Saved data entries »
· · ·

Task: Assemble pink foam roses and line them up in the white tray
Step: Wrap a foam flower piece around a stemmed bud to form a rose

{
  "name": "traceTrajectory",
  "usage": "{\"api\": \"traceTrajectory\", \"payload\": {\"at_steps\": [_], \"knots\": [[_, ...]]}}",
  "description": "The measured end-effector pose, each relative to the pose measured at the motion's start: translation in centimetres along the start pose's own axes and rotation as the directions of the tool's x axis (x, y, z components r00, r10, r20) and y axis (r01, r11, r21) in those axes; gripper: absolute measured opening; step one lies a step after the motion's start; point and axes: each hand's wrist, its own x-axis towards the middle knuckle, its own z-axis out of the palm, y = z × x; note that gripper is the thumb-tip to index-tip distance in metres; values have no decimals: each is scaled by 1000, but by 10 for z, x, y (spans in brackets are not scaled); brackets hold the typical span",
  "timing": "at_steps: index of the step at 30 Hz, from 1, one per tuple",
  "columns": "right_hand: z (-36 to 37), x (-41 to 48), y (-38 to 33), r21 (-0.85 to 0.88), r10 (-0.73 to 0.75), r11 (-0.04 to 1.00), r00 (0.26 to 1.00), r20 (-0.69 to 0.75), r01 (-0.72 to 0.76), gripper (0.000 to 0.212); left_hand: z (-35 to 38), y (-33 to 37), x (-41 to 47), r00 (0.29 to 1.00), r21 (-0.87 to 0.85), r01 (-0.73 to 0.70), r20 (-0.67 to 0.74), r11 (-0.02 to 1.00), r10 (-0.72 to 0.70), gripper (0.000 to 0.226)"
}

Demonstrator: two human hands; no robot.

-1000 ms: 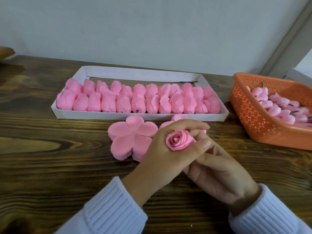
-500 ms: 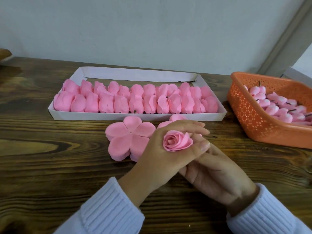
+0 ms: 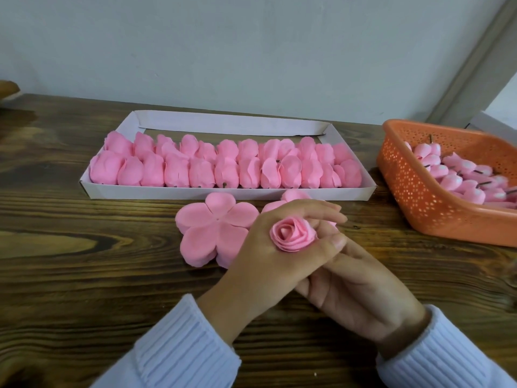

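Head view: the right hand [image 3: 361, 287] lies underneath, its grip hidden; the left hand [image 3: 277, 256] pinches the rose [image 3: 293, 233] between thumb and forefinger, bloom upward, above the table's [image 3: 84, 275] middle. The white tray [image 3: 223, 193] lies straight ahead, toward the far edge.

We see scraps of a second petal piece [image 3: 295, 195] behind the left hand [image 3: 263, 264], which hides the rose's [image 3: 292, 233] base and the right hand's [image 3: 361, 295] fingertips; the right edge crops the orange basket [image 3: 414, 197].
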Motion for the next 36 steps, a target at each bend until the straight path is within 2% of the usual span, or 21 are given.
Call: {"api": "traceTrajectory", "payload": {"at_steps": [3, 8, 14, 18, 22, 24, 27, 30, 34, 36], "knots": [[-1, 3, 0, 41, 21, 999, 1000, -2, -21, 38, 1, 1, 0, 999, -6, -6, -35, 1000, 6, 19], [0, 4, 1, -69, 62, 995, 993, -102, -69, 37, 1, 2, 0, 1000, -37, 25, -7, 999, -25, 18], [0, 2, -1, 50, -54, 997, 997, 52, 52, 56, 0, 3, 1, 1000, -31, 24, -11, 999, -24, 20], [-2, 2, -1, 65, -26, 998, 996, 80, 21, 51, 0, 3, 0, 1000, -60, 31, 5, 998, -30, 25], [-1, 3, 0, -67, 64, 996, 998, -10, -64, 42, -1, 4, 0, 999, -128, 50, 5, 990, -50, 24], [0, 2, 1, -43, 51, 998, 999, -8, -51, 34, -1, 5, -1, 999, -123, 42, 17, 992, -41, 21], [-4, 1, 1, 42, -17, 999, 999, -48, 19, 51, 0, 0, 0, 1000, -66, 29, 1, 997, -29, 23], [-1, 1, -1, 112, -92, 990, 996, 19, 89, 54, 2, -3, 2, 999, -60, 10, -46, 998, -13, 24], [-1, 2, -3, 163, -64, 985, 997, 35, 57, 70, 1, -1, 2, 999, -23, -36, -38, 999, 35, 18], [1, 3, -4, 137, -42, 990, 998, 46, 36, 71, 0, 0, 3, 999, -20, -32, -36, 999, 32, 11]]}}
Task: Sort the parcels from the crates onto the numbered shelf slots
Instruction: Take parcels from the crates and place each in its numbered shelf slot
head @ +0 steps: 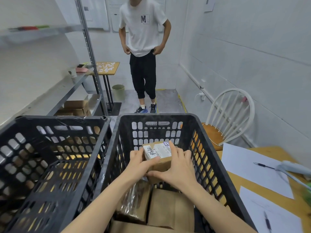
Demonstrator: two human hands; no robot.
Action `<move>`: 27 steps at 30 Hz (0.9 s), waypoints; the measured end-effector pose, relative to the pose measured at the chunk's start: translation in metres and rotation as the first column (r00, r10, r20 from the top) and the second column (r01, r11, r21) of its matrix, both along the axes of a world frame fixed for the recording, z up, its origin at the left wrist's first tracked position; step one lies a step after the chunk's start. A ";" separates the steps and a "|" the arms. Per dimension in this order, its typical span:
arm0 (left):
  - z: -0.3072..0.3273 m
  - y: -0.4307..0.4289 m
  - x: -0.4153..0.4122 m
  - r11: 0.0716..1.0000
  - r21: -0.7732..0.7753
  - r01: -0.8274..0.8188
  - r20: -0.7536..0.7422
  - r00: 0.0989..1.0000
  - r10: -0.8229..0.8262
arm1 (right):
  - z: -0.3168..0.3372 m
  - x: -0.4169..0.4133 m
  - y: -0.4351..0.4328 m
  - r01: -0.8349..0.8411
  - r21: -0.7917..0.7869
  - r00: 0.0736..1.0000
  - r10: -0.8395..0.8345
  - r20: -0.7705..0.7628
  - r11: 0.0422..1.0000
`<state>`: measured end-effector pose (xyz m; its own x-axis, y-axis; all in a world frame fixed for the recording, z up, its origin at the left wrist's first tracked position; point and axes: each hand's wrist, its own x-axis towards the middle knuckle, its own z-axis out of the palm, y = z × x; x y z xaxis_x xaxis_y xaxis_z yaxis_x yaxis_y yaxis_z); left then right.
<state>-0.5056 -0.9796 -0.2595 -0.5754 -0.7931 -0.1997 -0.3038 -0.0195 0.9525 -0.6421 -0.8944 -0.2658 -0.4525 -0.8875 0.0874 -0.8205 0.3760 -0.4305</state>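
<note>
Nearest the camera, plain brown cardboard parcels [170, 209] lie in the bottom of the right-hand black perforated plastic crate [158, 116], with one parcel wrapped in clear plastic film [134, 199] beside them on the left.

Above these, inside the same crate, both hands hold a small brown cardboard parcel with a white printed label [158, 153]. The left hand [141, 163] grips its left side, thumb laid along the label's near edge. The right hand [176, 170] clamps the right side, fingers curled over the far corner and thumb pressed on the near face. The label carries a handwritten number, not clearly legible.

A second black perforated plastic crate [58, 117] stands touching the first on the left; no parcels show in it.

To the right, a tan wooden table [267, 149] bears white paper sheets [249, 165] and a dark pen [263, 165]. Beyond it stands a white spindle-back chair with a wooden seat [232, 115].

On the left, a grey metal shelf unit [74, 86] holds brown cardboard boxes [75, 106] on its lower level.

Farthest, a person in a white T-shirt and black trousers [143, 31] stands facing the crates, near a pale green bin [118, 91].
</note>
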 end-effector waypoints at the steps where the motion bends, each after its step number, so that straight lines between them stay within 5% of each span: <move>1: 0.000 0.000 0.000 1.000 -0.011 0.008 0.017 1.000 -0.008 | 0.000 0.001 -0.001 0.010 0.012 0.999 -0.011 0.032 1.000; 9: -0.003 -0.008 0.002 0.994 -0.040 -0.100 0.078 0.992 0.103 | 0.002 0.003 -0.001 -0.048 -0.003 0.985 0.048 0.165 0.999; 16: 0.000 -0.007 0.004 0.994 0.011 -0.110 -0.043 0.993 0.111 | 0.008 -0.003 0.002 -0.177 -0.061 0.961 0.186 0.207 0.982; 27: 0.001 -0.006 0.006 0.983 -0.173 -0.055 0.171 0.982 0.085 | 0.011 -0.007 0.002 -0.205 -0.114 0.894 0.233 0.382 0.972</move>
<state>-0.5000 -0.9860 -0.2582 -0.4844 -0.8611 -0.1547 -0.4714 0.1079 0.8753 -0.6491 -0.8923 -0.2547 -0.2578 -0.9662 0.0085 -0.6395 0.1640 -0.7511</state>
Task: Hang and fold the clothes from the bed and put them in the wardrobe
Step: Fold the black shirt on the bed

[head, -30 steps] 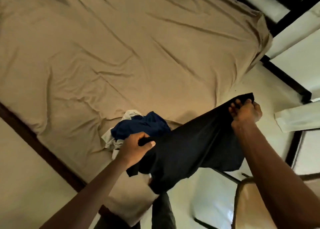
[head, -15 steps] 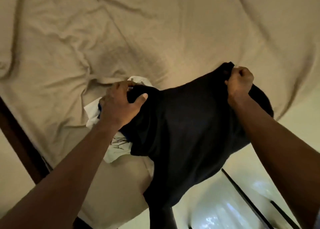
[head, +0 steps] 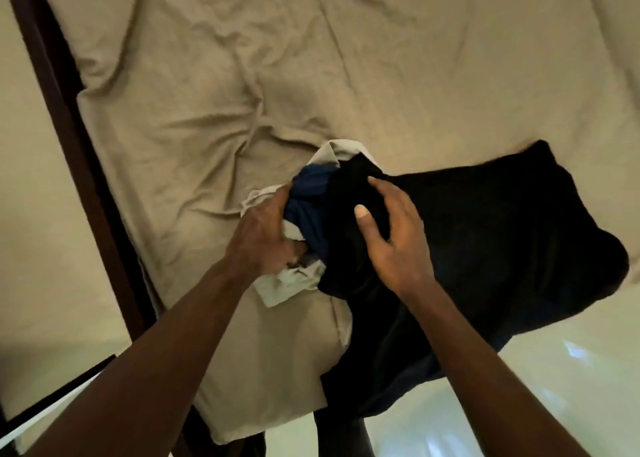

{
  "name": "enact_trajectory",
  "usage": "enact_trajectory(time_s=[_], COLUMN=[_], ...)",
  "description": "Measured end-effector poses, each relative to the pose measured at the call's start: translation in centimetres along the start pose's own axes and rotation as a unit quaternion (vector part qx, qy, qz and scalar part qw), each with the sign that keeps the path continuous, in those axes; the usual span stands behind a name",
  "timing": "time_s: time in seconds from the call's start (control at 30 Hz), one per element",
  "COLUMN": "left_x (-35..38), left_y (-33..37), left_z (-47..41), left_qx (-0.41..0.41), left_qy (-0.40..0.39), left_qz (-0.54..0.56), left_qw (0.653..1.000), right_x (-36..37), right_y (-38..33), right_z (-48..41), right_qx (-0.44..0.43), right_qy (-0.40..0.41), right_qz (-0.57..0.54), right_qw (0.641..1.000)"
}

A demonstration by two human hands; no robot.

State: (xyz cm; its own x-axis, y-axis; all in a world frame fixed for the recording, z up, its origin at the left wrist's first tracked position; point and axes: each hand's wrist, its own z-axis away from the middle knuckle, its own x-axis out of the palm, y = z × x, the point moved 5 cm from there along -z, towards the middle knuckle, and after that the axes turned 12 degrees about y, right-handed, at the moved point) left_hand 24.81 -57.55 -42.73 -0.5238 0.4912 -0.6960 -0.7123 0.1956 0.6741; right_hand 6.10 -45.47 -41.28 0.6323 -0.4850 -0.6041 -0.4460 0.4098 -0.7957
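A black garment (head: 485, 235) lies spread over the bed's near corner and hangs off its edge. To its left sits a small heap with a dark blue garment (head: 311, 200) on top of a white one (head: 287, 287). My left hand (head: 266, 238) digs into that heap, fingers curled round the blue and white cloth. My right hand (head: 391, 238) hovers over the left end of the black garment with fingers spread and lightly bent, thumb up; it holds nothing.
The bed (head: 311, 76) is covered by a wrinkled beige sheet. A dark wooden bed frame rail (head: 65, 117) runs down the left side. Pale glossy floor (head: 554, 370) shows at the lower right, past the bed corner.
Both hands have let go of the black garment, which now lies on the bed. My left hand has moved into the blue and white heap; my right hand has opened above the black cloth.
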Motion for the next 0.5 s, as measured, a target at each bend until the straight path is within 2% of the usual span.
enact_trajectory(time_s=[0.17, 0.33, 0.5], left_x=[-5.5, -11.6, -14.4], left_y=[-2.5, -5.2, -7.4], left_z=[-0.5, 0.5, 0.8], left_qx=[-0.085, -0.069, -0.091], left_qy=[0.118, 0.175, 0.243], left_qz=[0.091, 0.086, 0.091], left_qw=[0.985, 0.978, 0.961], right_x=[1.3, 3.8, 4.7], right_y=[0.3, -0.6, -0.9], right_z=[-0.2, -0.1, 0.4], right_qx=[0.071, 0.037, 0.053], right_qy=[-0.003, -0.076, -0.071], right_qz=[0.006, 0.101, 0.126], right_qw=[0.997, 0.991, 0.988])
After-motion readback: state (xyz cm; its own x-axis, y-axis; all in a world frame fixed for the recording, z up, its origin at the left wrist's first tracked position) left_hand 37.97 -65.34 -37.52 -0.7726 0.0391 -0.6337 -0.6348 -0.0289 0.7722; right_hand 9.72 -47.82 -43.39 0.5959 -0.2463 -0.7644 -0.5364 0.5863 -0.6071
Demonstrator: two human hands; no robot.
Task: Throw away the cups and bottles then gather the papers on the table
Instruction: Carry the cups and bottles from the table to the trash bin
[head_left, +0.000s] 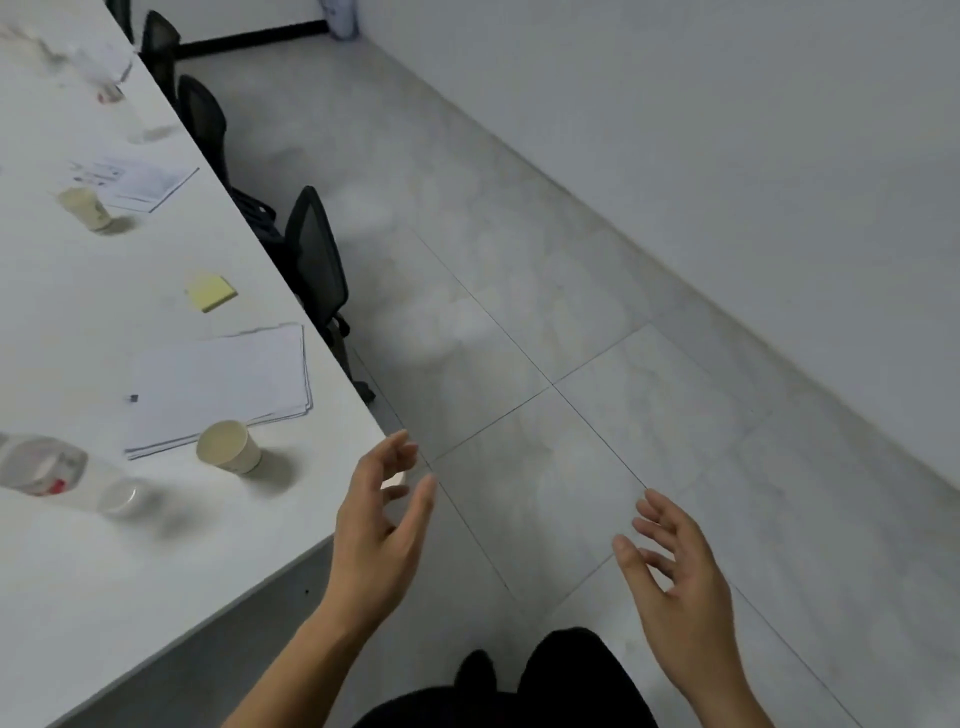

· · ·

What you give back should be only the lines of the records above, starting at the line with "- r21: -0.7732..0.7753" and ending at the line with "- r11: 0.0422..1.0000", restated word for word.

Answer below »
  - r21: -0.7732..0.7753
  - r01: -0.8274..0.8188
  - r20: -0.7536..0.7422
  - r00: 0.0989..1.0000
  - r10: -0.8229..0.8262
arm1 (right):
  - z: -0.3168..0.3372 m
  - x: -0.4169..0.4133 m
  - y: -0.4351..0.4328 m
  - r01: -0.8349..0.8411
  - r21: -0.7917..0.7869
  - r00: 0.0736..1.0000
  - r10: -0.8395..0.8345
  - r20: -0.7705..0.7628
  - r11: 0.0422..1.0000

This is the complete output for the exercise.